Solved: Modelling a Reef Knot

JWayman · ‎May 29, 2014

Hello,

I have, unfortunately, a requirement to model a Reef Knot (or Square Knot, as you might know it) again.

In the past, I have made a couple of wiggly curves orthogonal to each other and intersected them and run a VSS along them to create each half loop. A few mirrors and you have a passable looking knot. It takes a lot of tweaking and fiddling to get it looking presentable, though. Then there was the added complication that I was required to model a Slip-Reef Knot - one with a loop on one side that you could pull to undo the knot, a bit like a shoelace.
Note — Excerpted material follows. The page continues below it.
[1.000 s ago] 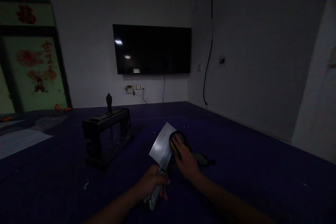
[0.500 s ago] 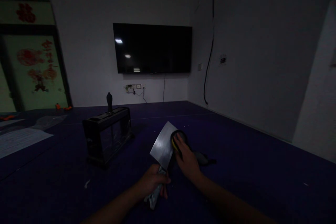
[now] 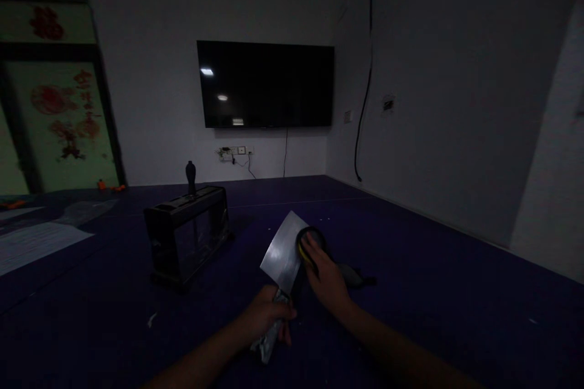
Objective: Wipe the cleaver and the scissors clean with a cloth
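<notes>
My left hand (image 3: 267,316) is closed round the handle of a broad steel cleaver (image 3: 281,252), whose blade tilts up and away over the dark blue surface. My right hand (image 3: 325,276) lies on a round black and yellow object (image 3: 309,242) right beside the blade's right edge, fingers curved over it. Whether that object touches the blade is not clear. A dark grey cloth-like thing (image 3: 353,276) lies just right of my right hand.
A black knife block with clear sides (image 3: 187,234) stands to the left, one dark handle (image 3: 190,175) sticking up from it. White sheets (image 3: 31,240) lie far left. A wall-mounted TV (image 3: 265,85) and a hanging cable (image 3: 365,91) are behind.
</notes>
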The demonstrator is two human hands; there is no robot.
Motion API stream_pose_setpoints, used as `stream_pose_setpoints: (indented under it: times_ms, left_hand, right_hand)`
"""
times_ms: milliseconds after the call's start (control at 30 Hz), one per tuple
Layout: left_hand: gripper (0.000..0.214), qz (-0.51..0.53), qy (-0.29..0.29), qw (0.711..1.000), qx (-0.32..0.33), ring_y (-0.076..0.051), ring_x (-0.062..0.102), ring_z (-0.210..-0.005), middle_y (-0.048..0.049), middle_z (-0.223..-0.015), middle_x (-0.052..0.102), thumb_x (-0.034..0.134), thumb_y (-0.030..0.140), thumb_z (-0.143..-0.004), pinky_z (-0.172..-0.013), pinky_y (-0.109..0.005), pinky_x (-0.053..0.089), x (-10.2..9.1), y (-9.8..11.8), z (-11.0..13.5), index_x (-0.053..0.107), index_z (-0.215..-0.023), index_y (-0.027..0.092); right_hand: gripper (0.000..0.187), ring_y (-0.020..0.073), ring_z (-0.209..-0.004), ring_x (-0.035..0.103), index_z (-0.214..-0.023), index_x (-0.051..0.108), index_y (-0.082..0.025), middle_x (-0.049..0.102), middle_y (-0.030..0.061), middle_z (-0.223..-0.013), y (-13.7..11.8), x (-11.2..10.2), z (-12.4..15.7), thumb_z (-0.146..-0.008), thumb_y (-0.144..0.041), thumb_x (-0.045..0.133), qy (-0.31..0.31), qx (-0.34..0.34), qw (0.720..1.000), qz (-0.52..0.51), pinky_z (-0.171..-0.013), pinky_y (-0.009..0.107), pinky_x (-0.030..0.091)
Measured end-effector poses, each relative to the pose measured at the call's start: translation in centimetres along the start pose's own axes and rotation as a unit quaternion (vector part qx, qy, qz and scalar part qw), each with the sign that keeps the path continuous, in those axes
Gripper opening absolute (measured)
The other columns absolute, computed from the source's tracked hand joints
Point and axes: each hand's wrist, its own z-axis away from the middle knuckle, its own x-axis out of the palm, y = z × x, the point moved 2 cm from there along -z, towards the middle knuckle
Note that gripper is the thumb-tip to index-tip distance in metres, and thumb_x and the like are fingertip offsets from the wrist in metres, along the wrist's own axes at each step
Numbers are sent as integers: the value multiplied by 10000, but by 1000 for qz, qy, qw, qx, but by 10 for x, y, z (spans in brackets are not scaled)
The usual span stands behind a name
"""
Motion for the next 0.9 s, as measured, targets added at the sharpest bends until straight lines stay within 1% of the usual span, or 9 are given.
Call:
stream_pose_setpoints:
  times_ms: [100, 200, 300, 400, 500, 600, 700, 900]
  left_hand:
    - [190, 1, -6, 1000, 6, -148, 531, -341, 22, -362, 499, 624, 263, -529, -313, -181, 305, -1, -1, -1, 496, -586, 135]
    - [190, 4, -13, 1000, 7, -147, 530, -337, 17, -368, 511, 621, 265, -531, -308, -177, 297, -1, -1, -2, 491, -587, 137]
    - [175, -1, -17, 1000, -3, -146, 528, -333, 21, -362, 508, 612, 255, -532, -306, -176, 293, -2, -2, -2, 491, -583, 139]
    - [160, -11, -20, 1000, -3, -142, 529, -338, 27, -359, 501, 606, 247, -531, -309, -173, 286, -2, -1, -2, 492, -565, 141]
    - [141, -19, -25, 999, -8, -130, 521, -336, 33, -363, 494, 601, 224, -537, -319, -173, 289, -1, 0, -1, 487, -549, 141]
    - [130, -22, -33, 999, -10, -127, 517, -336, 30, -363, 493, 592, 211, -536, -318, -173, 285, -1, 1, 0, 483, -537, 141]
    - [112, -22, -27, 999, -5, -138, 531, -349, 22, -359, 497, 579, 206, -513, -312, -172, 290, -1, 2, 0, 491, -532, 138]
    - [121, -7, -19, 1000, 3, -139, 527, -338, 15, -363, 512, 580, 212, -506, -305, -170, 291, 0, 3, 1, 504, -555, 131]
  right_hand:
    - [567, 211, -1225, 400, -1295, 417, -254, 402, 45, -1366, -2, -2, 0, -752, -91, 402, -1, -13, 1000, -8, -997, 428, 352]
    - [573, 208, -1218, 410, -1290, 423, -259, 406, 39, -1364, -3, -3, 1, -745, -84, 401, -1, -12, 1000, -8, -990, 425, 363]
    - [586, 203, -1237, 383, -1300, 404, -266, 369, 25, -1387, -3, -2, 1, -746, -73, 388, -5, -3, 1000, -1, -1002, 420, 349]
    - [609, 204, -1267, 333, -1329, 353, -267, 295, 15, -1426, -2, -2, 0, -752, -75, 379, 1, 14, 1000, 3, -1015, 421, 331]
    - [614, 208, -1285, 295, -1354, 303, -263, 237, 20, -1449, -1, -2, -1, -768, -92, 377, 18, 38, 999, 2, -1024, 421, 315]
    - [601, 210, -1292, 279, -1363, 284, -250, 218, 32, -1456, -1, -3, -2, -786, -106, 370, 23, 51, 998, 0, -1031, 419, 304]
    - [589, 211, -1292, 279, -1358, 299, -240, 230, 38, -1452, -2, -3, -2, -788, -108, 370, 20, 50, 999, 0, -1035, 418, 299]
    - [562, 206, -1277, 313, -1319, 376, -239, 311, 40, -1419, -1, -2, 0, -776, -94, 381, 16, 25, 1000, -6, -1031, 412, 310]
Is there an equation (or equations) to define such a knot? The nice thing about the equation approach would be that it took less work to make it look good and it would also scale nicely. That way, it would be done once and for all and I wouldn't have to repeat all the tweaking every time.

I'm sure someone out there has sorted this out.

Currently using WF4, M220, but I would imagine the principle applies equally well to any version. Bear in mind that I won't be able to open your solutions created in Creo 2.0, though...

Cheers,

John

Inoram · ‎May 30, 2014

I made it.

X=.45*cos(t)+.25*cos(-t)-.45*cos(-3*t)

y=.45*sin(t)+.25*sin(-t)-.45*sin(-3*t)

z=0.2*sin(5*t)

View solution in original post

dschenken · ‎May 29, 2014

If anyone would have it, it would be http://mathworld.wolfram.com/SquareKnot.html

It doesn't look like anything useful for modeling, though the topology is OK.

LndoVnBtchmrk · ‎May 29, 2014

Fun problem. It should be just a matter of parameterizing the knot and plugging the equations into a datum curve by equation.

That being said, I have no idea how one might go about parameterizing a knot.

The guy who made this website does. He has parametric equations for a granny knot which is similar to a reef knot.

http://paulbourke.net/geometry/knots/

I plugged the following into a datum curve:

x = -22*cos(t) - 128*sin(t) - 44*cos(3*t) - 78*sin(3*t)

y = -10*cos(2*t) - 27*sin(2*t) + 38*cos(4*t) + 46*sin(4*t)

z = 70*cos(3*t) - 40*sin(3*t)

And with a sweep I got this:

Maybe you can tweak these equations to form a reef knot. I might work on this later.

Inoram · ‎May 29, 2014

Inoram · ‎May 30, 2014

I made it.

X=.45*cos(t)+.25*cos(-t)-.45*cos(-3*t)

y=.45*sin(t)+.25*sin(-t)-.45*sin(-3*t)

z=0.2*sin(5*t)

Patriot_1776 · ‎May 30, 2014

Whoa, cool!

Done by "curve by equation" I take it?

Inoram · ‎May 30, 2014

Frank, yes curve by equation.

It's not a big thing, I think I just had more successful google searching.

Patriot_1776 · ‎May 30, 2014

Figured. I thought this would be cool to use for a coiled wire rope model.....

Inoram · ‎May 30, 2014

yeah it would, hopefully someone will work on that, I dont really have the time at the moment.

neomechanikos · ‎May 30, 2014

Nice work Matt!

dschenken · ‎May 29, 2014

Search for "Instructional Knot Tying Animations (Blender)" and view in wonder.

No doubt it's not trivial work, but still amazing.

JWayman · ‎May 30, 2014

Amazing, indeed.